Она сперва не понимаешь, но потом лицо ее расцветает радостным сиянием, и она отвечает мне точь-в-точь тем же тоном, как и тогда: «Первый и… единственный!»
Мы сидим за столом. У нас есть гость — молоденький студентик. Только он в мундире а мы не носили мундира. Я смотрю на Таню, на мою дочь, на студента. Да, конечно, я уже далеко не тот. Ведь с тех пор прошло двадцать четыре года. У меня поредели волосы, в усы забралась седина, явились привычки аккуратности и постоянства. Бывают приступы ревматизма и других болезней, Я уже действительный статский советник. И Таня изменилась. Свою стройную фигуру она отдала времени. Растолстела, хотя не слишком. Кое-где на лице появились морщинки… Но, Боже мой! У всякого возраста есть своя поэзия. Разве воспоминание о прошлом не поэзия? Вот сегодня у нас наверно будет Копьев с моей сестрой (они, разумеется, поженились. Он служит в другом министерстве и ему немножко не повезло он всего только статский советник, но это ничего, — он наверстает), и я заведу разговор о прошлом, и мы с упоением проведем весь вечер в воспоминаниях.
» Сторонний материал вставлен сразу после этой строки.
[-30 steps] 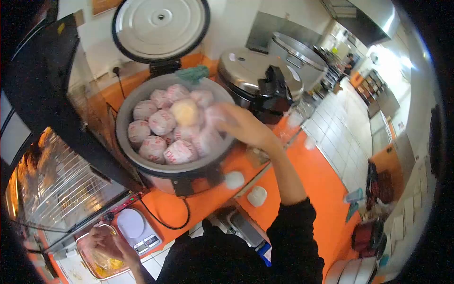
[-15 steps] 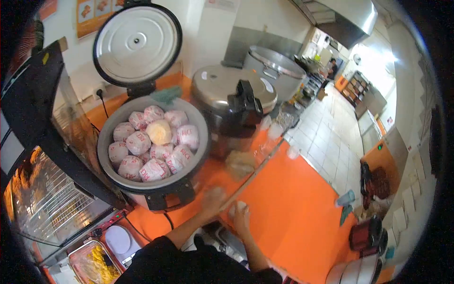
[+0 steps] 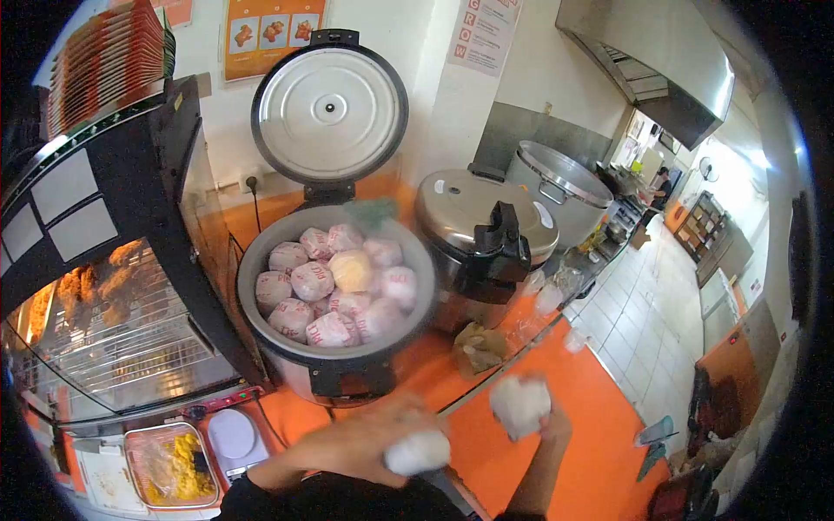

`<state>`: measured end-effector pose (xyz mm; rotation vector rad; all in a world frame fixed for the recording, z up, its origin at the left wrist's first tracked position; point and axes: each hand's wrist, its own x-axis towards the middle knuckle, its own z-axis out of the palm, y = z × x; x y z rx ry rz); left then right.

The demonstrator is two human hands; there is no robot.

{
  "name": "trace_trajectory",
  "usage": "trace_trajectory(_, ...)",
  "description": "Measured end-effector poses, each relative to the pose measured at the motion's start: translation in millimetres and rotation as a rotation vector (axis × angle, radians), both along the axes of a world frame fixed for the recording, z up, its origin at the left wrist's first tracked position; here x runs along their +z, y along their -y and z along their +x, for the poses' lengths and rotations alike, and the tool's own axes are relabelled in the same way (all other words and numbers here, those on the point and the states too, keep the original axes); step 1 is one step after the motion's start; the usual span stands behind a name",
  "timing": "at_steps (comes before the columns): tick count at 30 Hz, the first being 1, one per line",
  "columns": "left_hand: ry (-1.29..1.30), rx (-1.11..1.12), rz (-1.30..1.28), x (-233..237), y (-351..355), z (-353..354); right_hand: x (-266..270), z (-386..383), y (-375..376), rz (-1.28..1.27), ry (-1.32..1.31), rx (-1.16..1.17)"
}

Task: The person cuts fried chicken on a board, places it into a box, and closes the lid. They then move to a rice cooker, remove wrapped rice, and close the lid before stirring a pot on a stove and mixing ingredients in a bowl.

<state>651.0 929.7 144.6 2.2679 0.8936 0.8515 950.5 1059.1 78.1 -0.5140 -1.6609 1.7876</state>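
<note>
My left hand (image 3: pixel 360 441) is closed around a rounded white bundle (image 3: pixel 419 453), low in front of the cooker. In my right hand (image 3: pixel 556 424), over the orange counter, is a second white bundle (image 3: pixel 519 408), blurred and gripped from its right side. Close by to the upper left stands an open rice cooker (image 3: pixel 252 326), its lid (image 3: pixel 330 113) raised. Paper-wrapped bundles (image 3: pixel 313 280) with red print reading RICE fill its pot, with one yellowish wrapped bundle (image 3: pixel 352 271) on top.
A closed cooker (image 3: pixel 482 213) stands right of the open one, with a large metal pot (image 3: pixel 565 187) behind. A heated display case (image 3: pixel 130 304) is at left. A scale (image 3: pixel 233 434) and a tray of yellow food (image 3: pixel 174 473) sit below it. A person (image 3: pixel 662 187) stands far back.
The view has shifted, so the cookers sit farther right. My hands have moved apart and lower toward me, and white bundles now show clearly in both.
</note>
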Motion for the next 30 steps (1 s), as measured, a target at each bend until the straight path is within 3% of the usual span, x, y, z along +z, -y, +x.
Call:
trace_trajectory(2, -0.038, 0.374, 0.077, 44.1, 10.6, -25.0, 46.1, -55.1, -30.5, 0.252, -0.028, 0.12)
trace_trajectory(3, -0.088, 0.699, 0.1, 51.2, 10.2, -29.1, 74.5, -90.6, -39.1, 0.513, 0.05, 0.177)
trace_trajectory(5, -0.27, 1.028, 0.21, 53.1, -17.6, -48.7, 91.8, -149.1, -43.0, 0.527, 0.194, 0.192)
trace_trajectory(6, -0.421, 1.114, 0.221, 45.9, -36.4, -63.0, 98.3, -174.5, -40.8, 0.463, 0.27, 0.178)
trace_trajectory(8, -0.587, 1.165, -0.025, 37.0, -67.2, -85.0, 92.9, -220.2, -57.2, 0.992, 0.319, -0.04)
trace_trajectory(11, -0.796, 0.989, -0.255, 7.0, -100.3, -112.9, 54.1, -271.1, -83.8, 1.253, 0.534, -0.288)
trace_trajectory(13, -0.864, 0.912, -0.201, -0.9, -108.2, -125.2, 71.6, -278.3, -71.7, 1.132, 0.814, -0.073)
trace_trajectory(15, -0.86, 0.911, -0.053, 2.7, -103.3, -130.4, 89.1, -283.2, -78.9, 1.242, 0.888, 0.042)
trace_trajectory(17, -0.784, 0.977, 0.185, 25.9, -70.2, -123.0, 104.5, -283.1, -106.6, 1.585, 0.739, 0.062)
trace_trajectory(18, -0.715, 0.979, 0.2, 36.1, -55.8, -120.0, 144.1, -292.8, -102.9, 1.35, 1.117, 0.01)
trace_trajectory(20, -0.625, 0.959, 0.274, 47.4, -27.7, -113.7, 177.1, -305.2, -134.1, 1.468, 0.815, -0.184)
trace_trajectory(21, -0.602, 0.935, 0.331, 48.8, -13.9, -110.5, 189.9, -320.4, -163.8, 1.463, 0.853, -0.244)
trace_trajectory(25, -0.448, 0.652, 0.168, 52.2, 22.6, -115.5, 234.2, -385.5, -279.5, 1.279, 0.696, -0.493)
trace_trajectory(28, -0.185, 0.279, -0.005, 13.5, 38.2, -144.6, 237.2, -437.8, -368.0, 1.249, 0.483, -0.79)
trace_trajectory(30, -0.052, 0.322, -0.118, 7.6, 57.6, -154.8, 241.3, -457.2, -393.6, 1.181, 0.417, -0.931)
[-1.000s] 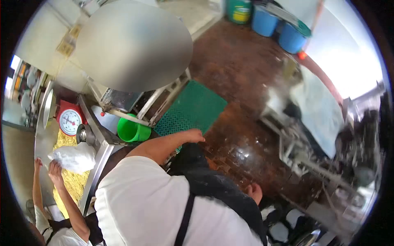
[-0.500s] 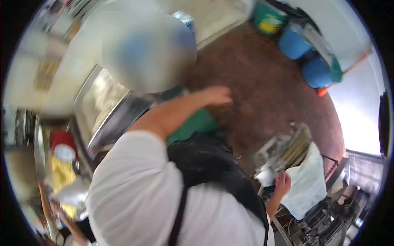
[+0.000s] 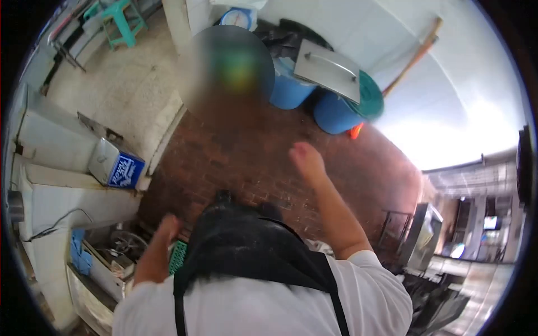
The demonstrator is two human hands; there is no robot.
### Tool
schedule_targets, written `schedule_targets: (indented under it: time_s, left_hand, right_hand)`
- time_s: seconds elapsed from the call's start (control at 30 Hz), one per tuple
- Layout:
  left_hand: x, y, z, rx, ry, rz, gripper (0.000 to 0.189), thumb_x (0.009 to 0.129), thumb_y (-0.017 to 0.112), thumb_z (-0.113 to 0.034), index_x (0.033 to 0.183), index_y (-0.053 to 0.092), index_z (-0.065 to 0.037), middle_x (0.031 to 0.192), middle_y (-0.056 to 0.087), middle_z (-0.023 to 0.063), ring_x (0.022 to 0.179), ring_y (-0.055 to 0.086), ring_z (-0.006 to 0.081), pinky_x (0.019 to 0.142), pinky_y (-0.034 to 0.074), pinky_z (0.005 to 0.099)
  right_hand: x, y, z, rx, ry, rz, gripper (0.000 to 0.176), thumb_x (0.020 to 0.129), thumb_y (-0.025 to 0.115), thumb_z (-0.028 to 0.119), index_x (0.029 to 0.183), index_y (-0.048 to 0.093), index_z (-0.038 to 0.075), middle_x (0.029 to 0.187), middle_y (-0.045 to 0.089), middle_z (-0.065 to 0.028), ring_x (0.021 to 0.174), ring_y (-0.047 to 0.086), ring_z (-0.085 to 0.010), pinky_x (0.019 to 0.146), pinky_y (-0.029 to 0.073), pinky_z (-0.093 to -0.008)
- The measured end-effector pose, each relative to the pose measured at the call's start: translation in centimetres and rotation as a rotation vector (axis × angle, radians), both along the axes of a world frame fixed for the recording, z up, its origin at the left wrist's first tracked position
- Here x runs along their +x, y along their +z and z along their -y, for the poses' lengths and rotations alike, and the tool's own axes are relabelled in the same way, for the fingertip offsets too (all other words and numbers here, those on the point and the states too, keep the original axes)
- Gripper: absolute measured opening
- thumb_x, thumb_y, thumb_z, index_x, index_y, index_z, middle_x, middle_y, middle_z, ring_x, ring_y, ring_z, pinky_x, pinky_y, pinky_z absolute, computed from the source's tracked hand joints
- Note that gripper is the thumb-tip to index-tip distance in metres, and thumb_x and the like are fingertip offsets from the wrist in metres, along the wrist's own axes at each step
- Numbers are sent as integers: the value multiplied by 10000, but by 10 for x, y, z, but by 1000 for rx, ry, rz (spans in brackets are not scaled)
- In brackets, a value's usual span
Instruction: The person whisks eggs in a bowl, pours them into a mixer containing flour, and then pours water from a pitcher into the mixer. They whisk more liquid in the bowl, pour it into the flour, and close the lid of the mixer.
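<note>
My right hand (image 3: 307,161) is held out ahead of me over the brown brick floor (image 3: 252,145), its fingers curled in and no object showing in them. Low at my left side, my left hand (image 3: 169,227) is smeared by motion, so its fingers cannot be made out. Close by it is a green plastic crate (image 3: 178,257), partly hidden by my body. I wear a black apron (image 3: 246,246) over a white shirt. Neither hand visibly touches anything.
Ahead stand blue bins (image 3: 336,115), a metal lid (image 3: 328,70) across their tops, a wooden pole (image 3: 414,56) and a blue scale (image 3: 236,19). At left, a blue-and-white tin (image 3: 119,167) is by a step; a teal stool (image 3: 122,25) stands beyond. Metal equipment is at right.
My view has turned toward the bins. My right hand has come off the white cloth and bundle of papers or sticks at right. The dough tray and co-worker's hands have left view.
</note>
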State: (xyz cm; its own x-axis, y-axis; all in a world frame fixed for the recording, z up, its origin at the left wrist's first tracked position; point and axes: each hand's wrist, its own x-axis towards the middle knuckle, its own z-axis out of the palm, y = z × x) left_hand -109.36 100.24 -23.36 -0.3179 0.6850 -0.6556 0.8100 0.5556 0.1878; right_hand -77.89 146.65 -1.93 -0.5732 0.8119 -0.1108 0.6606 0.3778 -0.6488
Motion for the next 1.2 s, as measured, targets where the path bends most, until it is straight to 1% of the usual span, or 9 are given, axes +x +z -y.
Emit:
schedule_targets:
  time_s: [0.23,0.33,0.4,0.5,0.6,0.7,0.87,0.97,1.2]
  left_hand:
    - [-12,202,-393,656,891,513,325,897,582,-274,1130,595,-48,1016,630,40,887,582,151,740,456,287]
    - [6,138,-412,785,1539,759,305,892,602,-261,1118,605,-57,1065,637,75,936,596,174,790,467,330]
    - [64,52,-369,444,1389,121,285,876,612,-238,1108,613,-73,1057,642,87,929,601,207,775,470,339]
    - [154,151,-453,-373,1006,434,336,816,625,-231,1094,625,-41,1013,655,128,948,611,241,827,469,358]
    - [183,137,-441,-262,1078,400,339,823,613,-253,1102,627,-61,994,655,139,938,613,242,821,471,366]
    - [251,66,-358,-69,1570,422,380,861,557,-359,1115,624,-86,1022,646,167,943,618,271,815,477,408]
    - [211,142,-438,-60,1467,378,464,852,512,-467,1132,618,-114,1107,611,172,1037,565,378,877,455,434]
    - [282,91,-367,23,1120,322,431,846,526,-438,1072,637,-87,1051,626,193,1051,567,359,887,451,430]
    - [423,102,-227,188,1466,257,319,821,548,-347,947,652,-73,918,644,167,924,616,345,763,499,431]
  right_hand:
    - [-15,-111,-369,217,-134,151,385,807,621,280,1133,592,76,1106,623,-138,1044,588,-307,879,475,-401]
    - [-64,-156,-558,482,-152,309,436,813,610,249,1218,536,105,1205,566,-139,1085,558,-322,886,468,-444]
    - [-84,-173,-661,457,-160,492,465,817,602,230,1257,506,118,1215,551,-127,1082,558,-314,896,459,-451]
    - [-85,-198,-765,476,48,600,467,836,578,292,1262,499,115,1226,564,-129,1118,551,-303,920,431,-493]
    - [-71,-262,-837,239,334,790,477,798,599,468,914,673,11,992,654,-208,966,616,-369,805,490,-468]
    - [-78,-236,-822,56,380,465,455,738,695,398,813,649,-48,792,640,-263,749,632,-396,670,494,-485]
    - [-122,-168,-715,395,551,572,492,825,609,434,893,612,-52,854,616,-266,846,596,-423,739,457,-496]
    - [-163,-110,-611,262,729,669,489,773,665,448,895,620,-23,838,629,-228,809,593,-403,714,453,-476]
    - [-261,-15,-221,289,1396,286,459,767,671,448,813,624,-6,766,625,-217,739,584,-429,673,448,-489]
А моя дочь? Ведь это повторение Тани. Она так же стройна и тонка, и такая же у нее роскошная коса, и такие же глубокие большие темные глаза. А этот юный студент — почем я знаю, что сегодня он не первый похристосовался с нею?
Да, у всякого возраста есть своя поэзия. Если над вами нависают годы, и на вас нападает уныние, если воздух, которым вам надо дышать, пропитан туманом, а небо кажется темным, безпросветным, оглянитесь назад и думайте о вашей молодой любви, о первом трепетном биении вашего сердца, — и вы увидите, как рассеивается туман и зажигаются яркие звезды, как раздвигается небесный свод и, осененные дивным светом, ангелы тихо взмахивают своими прозрачными крыльями, и хвалят Бога, и призывают на землю мир, и поют песню любви.